◆ To do
Retype the opening lines of the listing below, ending with the line that contains "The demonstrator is", and leave out any pictures.

____ Collected material

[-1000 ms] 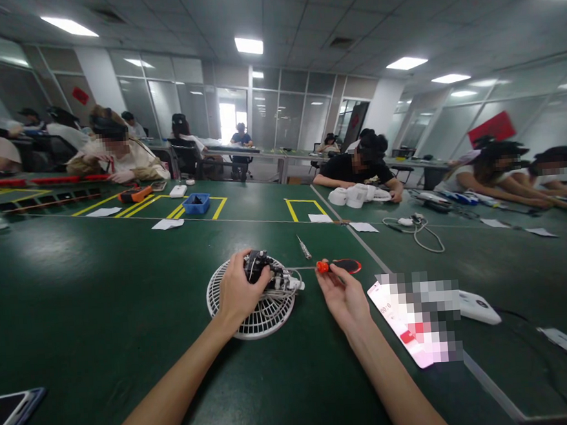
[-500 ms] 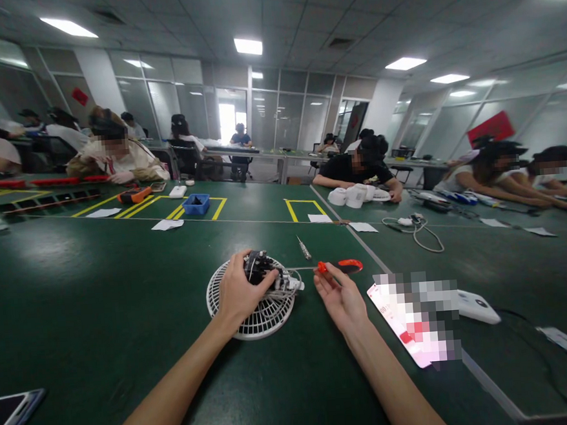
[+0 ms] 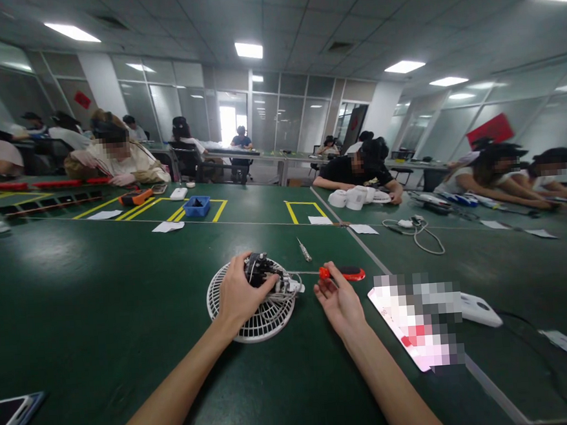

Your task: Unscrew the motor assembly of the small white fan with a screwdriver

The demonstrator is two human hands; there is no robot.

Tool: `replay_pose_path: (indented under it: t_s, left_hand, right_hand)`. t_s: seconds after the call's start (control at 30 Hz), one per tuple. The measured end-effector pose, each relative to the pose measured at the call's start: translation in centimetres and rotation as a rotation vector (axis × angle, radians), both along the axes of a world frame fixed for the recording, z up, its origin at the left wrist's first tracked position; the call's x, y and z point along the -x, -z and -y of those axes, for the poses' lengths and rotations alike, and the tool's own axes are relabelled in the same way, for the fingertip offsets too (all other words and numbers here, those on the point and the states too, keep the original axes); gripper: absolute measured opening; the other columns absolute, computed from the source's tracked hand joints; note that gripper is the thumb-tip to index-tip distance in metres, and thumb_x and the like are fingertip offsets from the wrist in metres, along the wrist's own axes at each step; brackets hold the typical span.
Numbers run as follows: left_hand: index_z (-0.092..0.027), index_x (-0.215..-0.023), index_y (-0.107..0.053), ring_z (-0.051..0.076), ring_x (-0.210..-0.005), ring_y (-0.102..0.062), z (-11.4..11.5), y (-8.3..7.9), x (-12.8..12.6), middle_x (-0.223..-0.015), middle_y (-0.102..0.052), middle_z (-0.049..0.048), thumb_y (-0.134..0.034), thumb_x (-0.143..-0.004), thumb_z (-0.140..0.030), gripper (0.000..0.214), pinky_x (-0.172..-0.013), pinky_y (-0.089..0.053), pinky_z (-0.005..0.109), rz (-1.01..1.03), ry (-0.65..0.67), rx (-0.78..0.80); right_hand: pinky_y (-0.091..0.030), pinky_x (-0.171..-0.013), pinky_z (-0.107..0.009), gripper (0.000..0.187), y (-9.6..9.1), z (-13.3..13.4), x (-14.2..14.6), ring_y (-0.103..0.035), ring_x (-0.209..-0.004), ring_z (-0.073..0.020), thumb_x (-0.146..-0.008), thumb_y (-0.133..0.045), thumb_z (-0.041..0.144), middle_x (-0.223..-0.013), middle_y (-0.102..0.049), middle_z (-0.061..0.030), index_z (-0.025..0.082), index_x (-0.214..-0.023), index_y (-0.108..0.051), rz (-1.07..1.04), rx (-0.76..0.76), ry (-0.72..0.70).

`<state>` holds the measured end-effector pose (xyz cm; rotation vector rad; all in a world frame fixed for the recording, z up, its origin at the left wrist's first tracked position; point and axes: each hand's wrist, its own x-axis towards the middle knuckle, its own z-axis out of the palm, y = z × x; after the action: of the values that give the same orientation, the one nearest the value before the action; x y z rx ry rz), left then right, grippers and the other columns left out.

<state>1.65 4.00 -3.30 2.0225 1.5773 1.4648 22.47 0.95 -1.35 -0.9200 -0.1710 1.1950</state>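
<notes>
A round white fan grille (image 3: pixel 267 324) lies on the green table with a black motor assembly (image 3: pixel 261 266) and white wiring on top. My left hand (image 3: pixel 240 290) is wrapped round the motor, thumb on its near right side. My right hand (image 3: pixel 339 299) grips a red and black screwdriver (image 3: pixel 353 273) near the front of its handle, with the other fingers curled below. The screwdriver lies nearly level, its shaft pointing left to the motor's right side; I cannot tell exactly where the tip meets it. Beyond it lies a small clear-handled screwdriver (image 3: pixel 304 250).
A lit phone (image 3: pixel 393 324) and a white device (image 3: pixel 479 309) with a cable lie at right. Another phone (image 3: pixel 11 419) is at near left. A blue bin (image 3: pixel 196 207), paper slips and white parts (image 3: pixel 355 198) stand farther back. Several people sit at the tables around.
The screwdriver handle has shifted slightly down and right, and the fingers of my right hand have curled a little more. My left hand still holds the motor in the same place.
</notes>
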Motion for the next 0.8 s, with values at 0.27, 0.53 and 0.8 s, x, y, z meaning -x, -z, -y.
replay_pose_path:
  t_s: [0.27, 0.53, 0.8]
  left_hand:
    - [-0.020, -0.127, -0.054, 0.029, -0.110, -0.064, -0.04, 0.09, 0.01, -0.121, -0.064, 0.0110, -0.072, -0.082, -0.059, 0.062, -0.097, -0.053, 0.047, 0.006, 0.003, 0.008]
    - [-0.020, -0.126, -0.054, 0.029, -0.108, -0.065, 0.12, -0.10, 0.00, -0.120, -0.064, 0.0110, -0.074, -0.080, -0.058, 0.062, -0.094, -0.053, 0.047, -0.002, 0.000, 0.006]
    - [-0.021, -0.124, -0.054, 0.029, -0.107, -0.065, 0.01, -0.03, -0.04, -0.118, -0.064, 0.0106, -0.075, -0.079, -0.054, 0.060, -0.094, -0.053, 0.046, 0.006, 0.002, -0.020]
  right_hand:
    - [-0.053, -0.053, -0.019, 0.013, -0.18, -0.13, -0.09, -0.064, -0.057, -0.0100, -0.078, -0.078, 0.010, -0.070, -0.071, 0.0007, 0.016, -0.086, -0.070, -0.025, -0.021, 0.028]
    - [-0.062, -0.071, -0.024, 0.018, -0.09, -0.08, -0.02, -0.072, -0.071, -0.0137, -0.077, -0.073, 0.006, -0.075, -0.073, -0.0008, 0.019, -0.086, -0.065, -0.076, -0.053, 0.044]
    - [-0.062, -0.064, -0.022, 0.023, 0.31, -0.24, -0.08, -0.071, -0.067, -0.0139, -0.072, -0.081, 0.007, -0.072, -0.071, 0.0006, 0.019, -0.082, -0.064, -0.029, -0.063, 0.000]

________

◆ Exercise answer
[-1000 ms] 
[-500 ms] 
[+0 ms] 

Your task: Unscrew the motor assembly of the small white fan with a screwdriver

The demonstrator is two human hands; there is no robot.

Nothing remains to be done in this exercise.